■ **WHAT YOU NEED TO DO**:
Output the complete listing exactly, please, and keep the pictures out of it.

■ **DATA BELOW**:
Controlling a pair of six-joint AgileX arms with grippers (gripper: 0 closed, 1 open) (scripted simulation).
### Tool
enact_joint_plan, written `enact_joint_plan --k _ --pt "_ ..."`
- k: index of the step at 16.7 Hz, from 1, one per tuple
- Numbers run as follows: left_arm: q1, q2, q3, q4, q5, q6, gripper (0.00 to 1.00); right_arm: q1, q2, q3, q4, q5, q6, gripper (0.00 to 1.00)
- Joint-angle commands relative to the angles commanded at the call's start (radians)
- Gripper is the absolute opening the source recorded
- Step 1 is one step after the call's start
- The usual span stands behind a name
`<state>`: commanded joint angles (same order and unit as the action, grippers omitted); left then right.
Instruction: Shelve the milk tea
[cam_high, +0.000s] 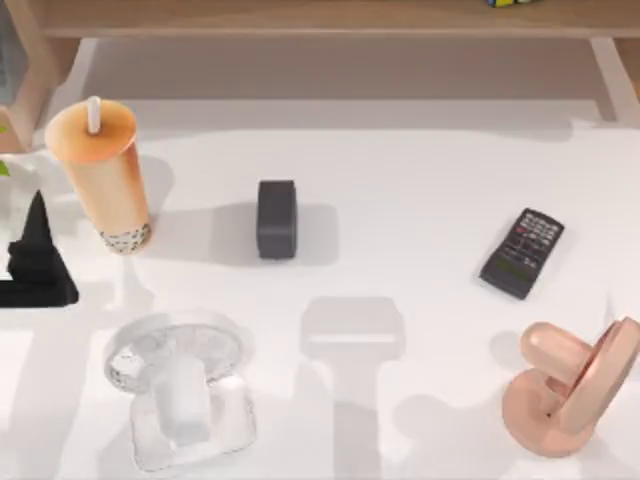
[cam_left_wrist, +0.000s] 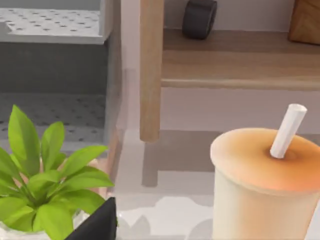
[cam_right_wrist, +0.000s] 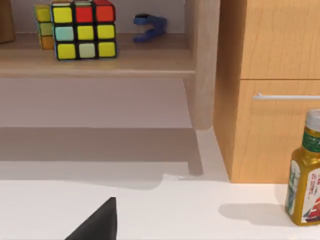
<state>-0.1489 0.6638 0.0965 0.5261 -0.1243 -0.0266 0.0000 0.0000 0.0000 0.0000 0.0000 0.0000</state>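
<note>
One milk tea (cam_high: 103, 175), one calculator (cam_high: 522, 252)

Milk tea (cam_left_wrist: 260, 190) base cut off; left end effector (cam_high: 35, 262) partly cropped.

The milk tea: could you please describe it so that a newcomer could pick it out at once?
Start at the wooden shelf along the table's back edge, then drop to the white table's far left. The milk tea stands upright there, left of a dark grey box. It alone is a tall orange-tan cup with dark pearls and a white straw.

milk tea (cam_high: 101, 175) upright, left hand (cam_high: 35, 262) beside
</note>
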Motion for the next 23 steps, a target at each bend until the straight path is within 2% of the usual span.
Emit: enact_joint_plan --k 6,10,13,19,23 --pt "-0.107 0.553 0.063 0.379 -0.092 -0.017 1.00 0.000 0.000 0.000 0.000 0.000 0.000 1.00" --pt "-0.154 0.791 0.089 0.553 -0.134 -0.025 1.00 0.000 0.000 0.000 0.000 0.000 0.000 1.00" --pt "-0.170 0.862 0.098 0.604 -0.148 -0.027 1.00 0.000 0.000 0.000 0.000 0.000 0.000 1.00" --pt "-0.165 0.866 0.096 0.604 -0.146 -0.026 1.00 0.000 0.000 0.000 0.000 0.000 0.000 1.00" --pt "-0.144 0.975 0.188 0.626 -0.121 -0.021 1.00 0.000 0.000 0.000 0.000 0.000 0.000 1.00"
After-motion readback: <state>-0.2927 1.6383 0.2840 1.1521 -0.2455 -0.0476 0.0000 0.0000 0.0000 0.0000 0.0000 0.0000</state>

■ **EXPECTED ANSWER**:
Controlling a pair of six-joint AgileX arms with grippers (gripper: 0 closed, 1 open) (scripted simulation).
### Tool
enact_joint_plan, written `enact_joint_plan --k _ --pt "_ ..."`
- k: index of the step at 16.7 Hz, from 1, one per tuple
- Numbers run as follows: left_arm: q1, q2, q3, q4, q5, q6, gripper (0.00 to 1.00); right_arm: q1, q2, q3, q4, q5, q6, gripper (0.00 to 1.00)
- Joint-angle commands relative to the angles commanded at the call's start (radians)
- Gripper is the absolute opening the source recorded
- Step 1 is one step after the call's start
- The usual span stands behind a name
`<state>`: commanded joint angles (same order and unit as the action, grippers omitted); left then right.
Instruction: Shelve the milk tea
[cam_high, +0.000s] 
[cam_left_wrist, +0.000s] 
[cam_right_wrist, +0.000s] 
<state>-0.1489 0.6638 0.0965 0.5261 -0.1243 -0.0266 0.0000 0.0000 0.0000 0.0000 0.0000 0.0000</state>
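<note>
One milk tea (cam_high: 103, 175), one calculator (cam_high: 522, 252)

Milk tea (cam_left_wrist: 260, 190) base cut off; left end effector (cam_high: 35, 262) partly cropped.

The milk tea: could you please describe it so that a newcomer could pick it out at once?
Start at the wooden shelf along the table's back edge, then drop to the white table's far left. The milk tea stands upright there, left of a dark grey box. It alone is a tall orange-tan cup with dark pearls and a white straw.

milk tea (cam_high: 101, 175) upright, left hand (cam_high: 35, 262) beside
</note>
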Motion for the next 23 steps, a target at each bend until the straight path is within 2% of the usual span.
Emit: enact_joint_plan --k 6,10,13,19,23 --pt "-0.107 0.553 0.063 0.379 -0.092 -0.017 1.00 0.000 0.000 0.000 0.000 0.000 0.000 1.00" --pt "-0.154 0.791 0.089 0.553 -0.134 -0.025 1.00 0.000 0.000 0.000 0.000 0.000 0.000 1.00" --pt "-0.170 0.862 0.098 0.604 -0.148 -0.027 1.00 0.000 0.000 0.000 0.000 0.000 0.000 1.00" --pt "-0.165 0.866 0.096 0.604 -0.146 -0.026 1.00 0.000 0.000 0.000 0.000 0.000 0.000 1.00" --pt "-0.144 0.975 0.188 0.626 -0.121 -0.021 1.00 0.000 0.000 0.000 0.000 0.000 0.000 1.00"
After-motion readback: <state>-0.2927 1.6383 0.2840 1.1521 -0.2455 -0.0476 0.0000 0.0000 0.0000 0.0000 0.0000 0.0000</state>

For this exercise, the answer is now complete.